Re: [boost] GSoC Proposal Preparation For Encoding Awared String

24 Mar 2011

      Hi everyone,

Thank you very much and I appreciate all your feedback! :)

I have talked privately with Chad Nelson and Mathias Gaunard over the
past few days and they have give me a lot of useful suggestions. Based
on the feedbacks and some study into Chad's Unicode library,
Boost.Unicode and Boost.Filesystem, I have come out with some ideas on
what kind of library should I build in this GSoC project.

== Observation ==

Before I go into the concept of the library I'm proposing, I would
like to point out a few observations.
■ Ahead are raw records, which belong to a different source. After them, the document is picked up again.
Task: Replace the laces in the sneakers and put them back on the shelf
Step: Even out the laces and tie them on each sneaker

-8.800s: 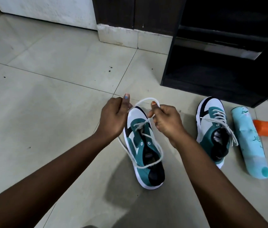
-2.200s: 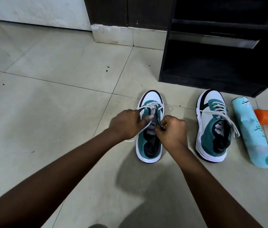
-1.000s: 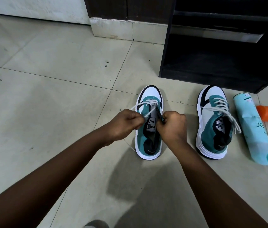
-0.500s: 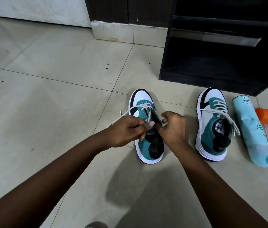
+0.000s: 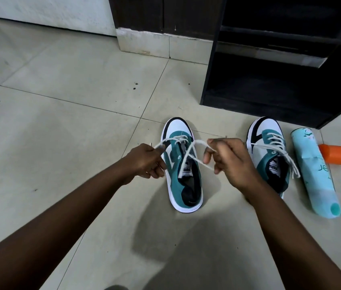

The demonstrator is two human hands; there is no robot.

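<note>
A white, teal and black sneaker (image 5: 183,178) stands on the tiled floor in front of me, toe pointing away. A white lace (image 5: 188,152) runs through its front eyelets and its two ends cross above the tongue. My left hand (image 5: 146,163) pinches one lace end at the shoe's left side. My right hand (image 5: 227,162) grips the other end to the right of the shoe. The second sneaker (image 5: 270,151), laced in white, stands further right, partly hidden by my right wrist. The black shelf unit (image 5: 270,84) stands behind the shoes, its bottom compartment dark.
A light teal bottle (image 5: 314,174) lies on the floor right of the second sneaker, with an orange cap or cup (image 5: 338,153) lying beside it. Dark cabinet doors (image 5: 165,15) and a white wall (image 5: 50,11) stand at the back. Bare floor tiles (image 5: 50,126) spread to the left.
My hands have moved apart from over the tongue, drawing the two lace ends out to either side. The sneaker has straightened slightly.
</note>
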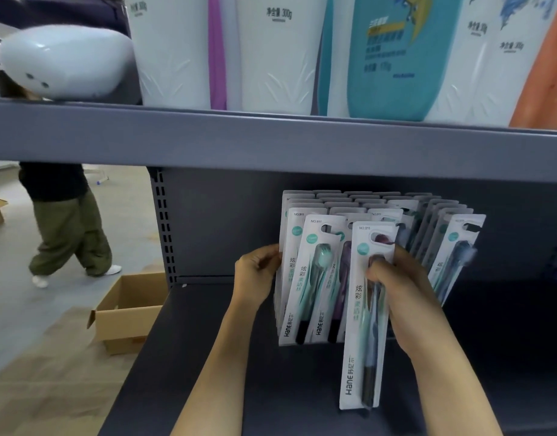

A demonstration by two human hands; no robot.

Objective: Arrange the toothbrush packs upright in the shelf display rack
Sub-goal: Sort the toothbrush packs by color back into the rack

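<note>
Fingers of right hand [393, 278] pinch toothbrush pack [366, 322]; left hand [258, 272] grips stack [302, 278].

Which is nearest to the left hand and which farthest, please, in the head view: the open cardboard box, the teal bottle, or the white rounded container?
From the left hand:
1. Open cardboard box, on the floor, lower left.
2. Teal bottle, upper shelf, up and right.
3. White rounded container, upper shelf, far left.
</note>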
Firstly for Chad's code, I
notice that his utf*_t classes have signatures similar to the
following:

class utf8_t   : public specialized_string_t<utf8_t, std::basic_string<char>>
class utf16_t : public specialized_string_t<utf16_t,
std::basic_string<char16_t>>
class utf32_t : public specialized_string_t<utf32_t,
std::basic_string<char32_t>>

where char16_t and char32_t are custom typedef to 16-bit and 32-bit
characters if not in C++0x.

Notice that the classes are all derived from a template called
specialized_string_t that has generic interface that access to the
underlying string. This makes it possible to add Unicode encoding
semantics to any string class that only handle raw bytes by creating
new template instances following the pattern
`specialized_string_t<ClassName, RawStringContainerClass>`.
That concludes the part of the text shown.